#### Brief:
Report back the lines in this listing that carry the string "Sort".
-=-=-=-=-
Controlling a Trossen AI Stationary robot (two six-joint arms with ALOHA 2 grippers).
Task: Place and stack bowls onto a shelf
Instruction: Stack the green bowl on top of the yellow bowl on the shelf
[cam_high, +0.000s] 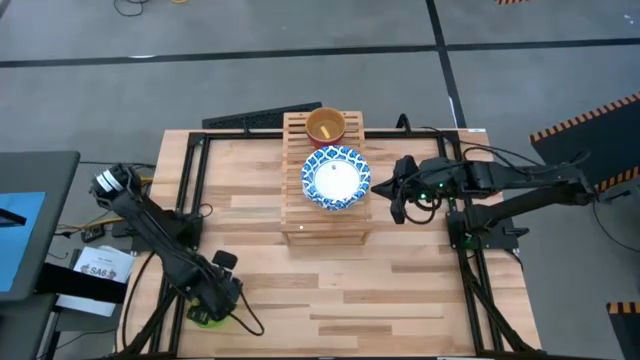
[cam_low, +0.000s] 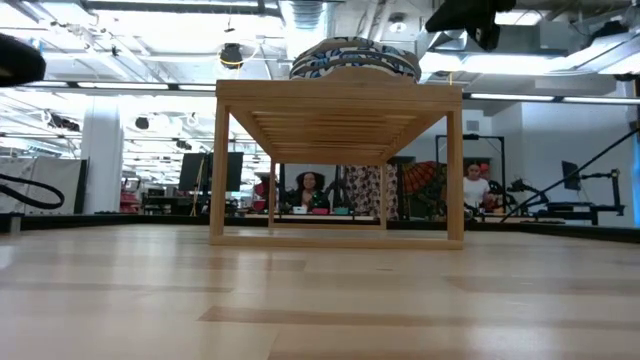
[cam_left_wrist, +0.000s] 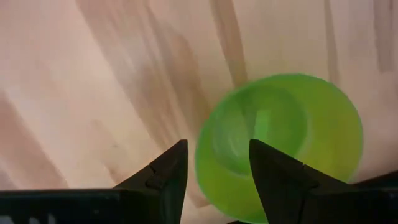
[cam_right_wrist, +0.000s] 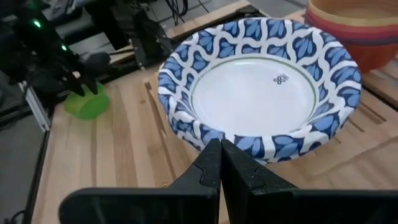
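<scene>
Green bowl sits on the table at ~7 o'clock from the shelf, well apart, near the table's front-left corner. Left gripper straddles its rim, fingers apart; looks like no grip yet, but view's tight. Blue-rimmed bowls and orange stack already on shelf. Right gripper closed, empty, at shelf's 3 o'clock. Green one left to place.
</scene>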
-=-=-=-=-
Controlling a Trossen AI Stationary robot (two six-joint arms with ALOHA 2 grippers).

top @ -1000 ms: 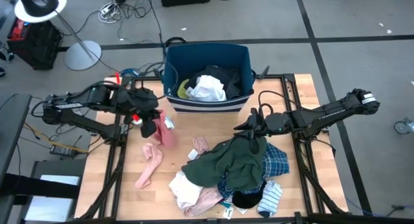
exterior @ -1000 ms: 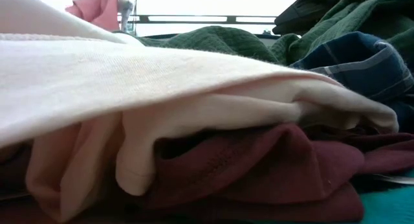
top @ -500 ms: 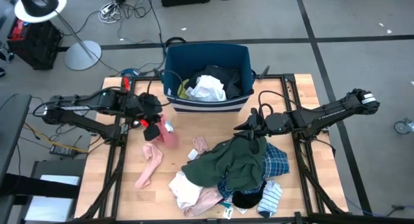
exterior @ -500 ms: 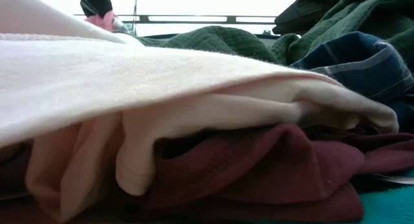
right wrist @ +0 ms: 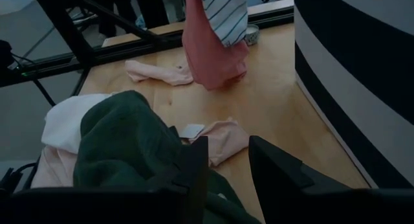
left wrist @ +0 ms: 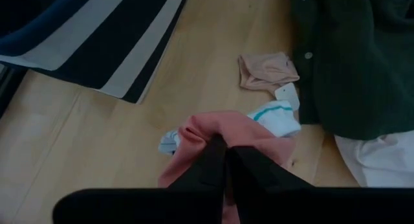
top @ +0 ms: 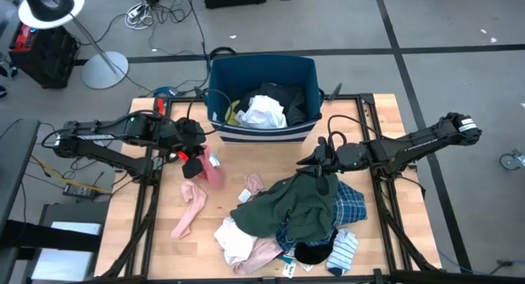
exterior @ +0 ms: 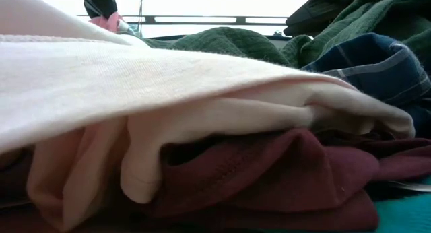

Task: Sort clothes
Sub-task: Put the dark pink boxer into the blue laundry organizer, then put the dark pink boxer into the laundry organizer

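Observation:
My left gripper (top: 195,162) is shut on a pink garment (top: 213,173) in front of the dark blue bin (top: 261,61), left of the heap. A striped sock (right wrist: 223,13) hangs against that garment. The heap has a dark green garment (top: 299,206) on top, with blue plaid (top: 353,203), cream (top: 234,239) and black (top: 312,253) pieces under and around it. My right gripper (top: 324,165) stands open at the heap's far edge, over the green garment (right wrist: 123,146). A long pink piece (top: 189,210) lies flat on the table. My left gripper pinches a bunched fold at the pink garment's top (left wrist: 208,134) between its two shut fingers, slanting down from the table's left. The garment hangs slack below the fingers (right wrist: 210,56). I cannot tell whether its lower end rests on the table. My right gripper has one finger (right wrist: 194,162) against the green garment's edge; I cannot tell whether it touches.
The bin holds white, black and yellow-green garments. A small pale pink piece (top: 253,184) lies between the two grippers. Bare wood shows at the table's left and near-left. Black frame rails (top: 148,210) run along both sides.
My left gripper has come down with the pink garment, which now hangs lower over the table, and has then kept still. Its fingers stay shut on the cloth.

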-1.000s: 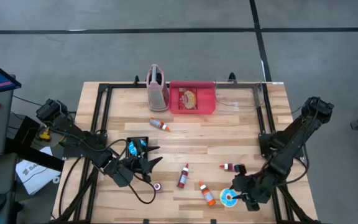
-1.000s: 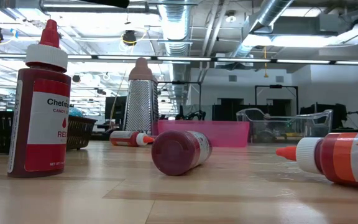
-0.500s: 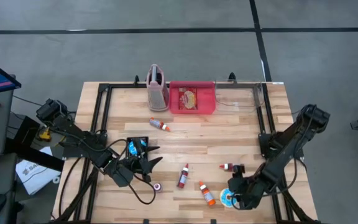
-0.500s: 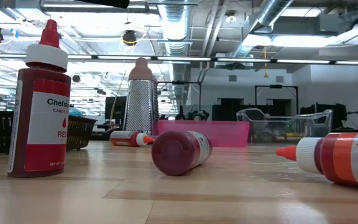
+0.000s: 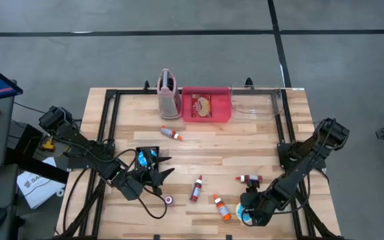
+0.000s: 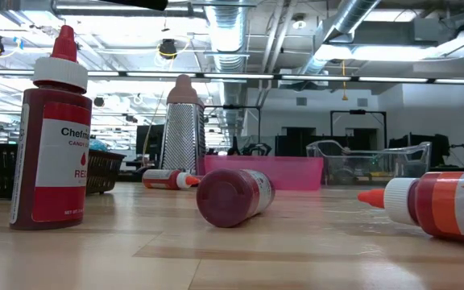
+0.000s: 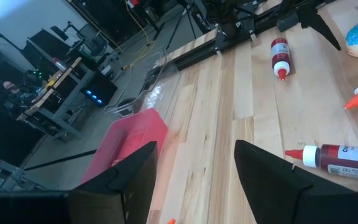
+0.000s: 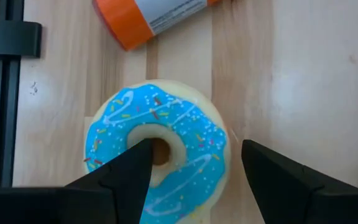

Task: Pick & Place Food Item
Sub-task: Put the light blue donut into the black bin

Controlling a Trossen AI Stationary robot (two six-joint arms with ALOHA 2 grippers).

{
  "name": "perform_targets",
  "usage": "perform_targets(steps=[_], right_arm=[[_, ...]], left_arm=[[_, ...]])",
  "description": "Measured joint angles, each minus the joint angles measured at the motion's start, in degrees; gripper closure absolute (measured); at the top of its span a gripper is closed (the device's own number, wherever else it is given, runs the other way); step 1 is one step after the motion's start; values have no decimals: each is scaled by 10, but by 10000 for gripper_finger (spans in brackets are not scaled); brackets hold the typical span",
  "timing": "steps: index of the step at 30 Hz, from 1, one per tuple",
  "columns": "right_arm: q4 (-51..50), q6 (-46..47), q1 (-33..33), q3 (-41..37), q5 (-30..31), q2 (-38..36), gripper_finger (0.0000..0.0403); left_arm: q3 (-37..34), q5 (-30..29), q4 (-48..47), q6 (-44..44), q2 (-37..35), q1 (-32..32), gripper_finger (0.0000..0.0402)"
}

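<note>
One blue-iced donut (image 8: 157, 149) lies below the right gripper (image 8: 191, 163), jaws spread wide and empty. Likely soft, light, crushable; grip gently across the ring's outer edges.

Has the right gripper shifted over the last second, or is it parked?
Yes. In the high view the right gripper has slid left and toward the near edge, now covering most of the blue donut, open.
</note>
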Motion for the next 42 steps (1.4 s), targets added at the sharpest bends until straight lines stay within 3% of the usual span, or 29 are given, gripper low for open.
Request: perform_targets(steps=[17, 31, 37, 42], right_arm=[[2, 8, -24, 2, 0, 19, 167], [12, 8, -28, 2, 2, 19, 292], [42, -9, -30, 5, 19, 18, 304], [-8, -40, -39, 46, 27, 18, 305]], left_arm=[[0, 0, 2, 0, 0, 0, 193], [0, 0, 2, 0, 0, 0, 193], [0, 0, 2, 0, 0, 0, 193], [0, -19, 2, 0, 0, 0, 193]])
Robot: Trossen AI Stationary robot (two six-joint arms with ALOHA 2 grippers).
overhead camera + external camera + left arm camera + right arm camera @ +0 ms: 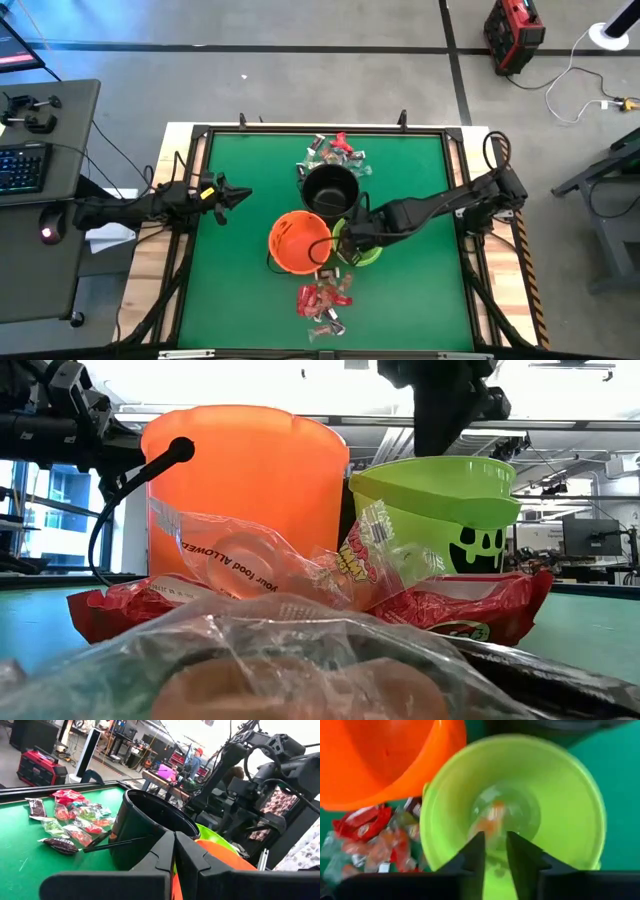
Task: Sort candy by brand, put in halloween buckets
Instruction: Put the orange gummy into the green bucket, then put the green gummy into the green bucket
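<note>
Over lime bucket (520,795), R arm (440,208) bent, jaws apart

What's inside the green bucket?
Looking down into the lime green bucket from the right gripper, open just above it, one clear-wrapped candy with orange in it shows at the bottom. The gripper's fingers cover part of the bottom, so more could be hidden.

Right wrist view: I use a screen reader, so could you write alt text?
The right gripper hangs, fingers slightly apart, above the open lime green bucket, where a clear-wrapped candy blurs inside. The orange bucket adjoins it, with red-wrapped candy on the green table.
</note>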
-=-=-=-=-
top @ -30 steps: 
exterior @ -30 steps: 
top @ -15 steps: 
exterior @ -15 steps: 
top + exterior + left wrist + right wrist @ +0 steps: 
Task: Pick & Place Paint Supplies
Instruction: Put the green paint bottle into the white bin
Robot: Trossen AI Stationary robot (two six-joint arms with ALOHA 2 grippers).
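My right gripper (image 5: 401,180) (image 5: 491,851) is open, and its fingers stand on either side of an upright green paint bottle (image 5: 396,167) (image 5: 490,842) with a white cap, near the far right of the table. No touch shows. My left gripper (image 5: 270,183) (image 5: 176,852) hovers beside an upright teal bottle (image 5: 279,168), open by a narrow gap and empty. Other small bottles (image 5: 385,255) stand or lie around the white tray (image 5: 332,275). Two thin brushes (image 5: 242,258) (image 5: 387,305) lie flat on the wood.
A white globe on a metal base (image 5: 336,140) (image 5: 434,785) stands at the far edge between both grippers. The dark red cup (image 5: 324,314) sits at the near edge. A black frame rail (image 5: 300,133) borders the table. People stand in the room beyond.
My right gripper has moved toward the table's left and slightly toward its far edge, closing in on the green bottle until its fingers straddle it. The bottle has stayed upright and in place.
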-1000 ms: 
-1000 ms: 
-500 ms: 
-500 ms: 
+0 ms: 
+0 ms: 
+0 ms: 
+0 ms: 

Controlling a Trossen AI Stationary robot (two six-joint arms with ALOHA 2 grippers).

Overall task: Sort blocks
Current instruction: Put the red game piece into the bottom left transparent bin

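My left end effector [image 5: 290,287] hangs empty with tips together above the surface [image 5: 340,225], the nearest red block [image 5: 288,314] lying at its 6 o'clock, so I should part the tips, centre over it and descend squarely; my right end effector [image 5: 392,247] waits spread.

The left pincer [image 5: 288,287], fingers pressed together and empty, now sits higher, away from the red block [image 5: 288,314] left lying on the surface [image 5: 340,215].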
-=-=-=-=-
#### Task response:
Task: Sort clothes
Task: Sort candy by brand, put in halloween buckets
Overall task: Sort blocks

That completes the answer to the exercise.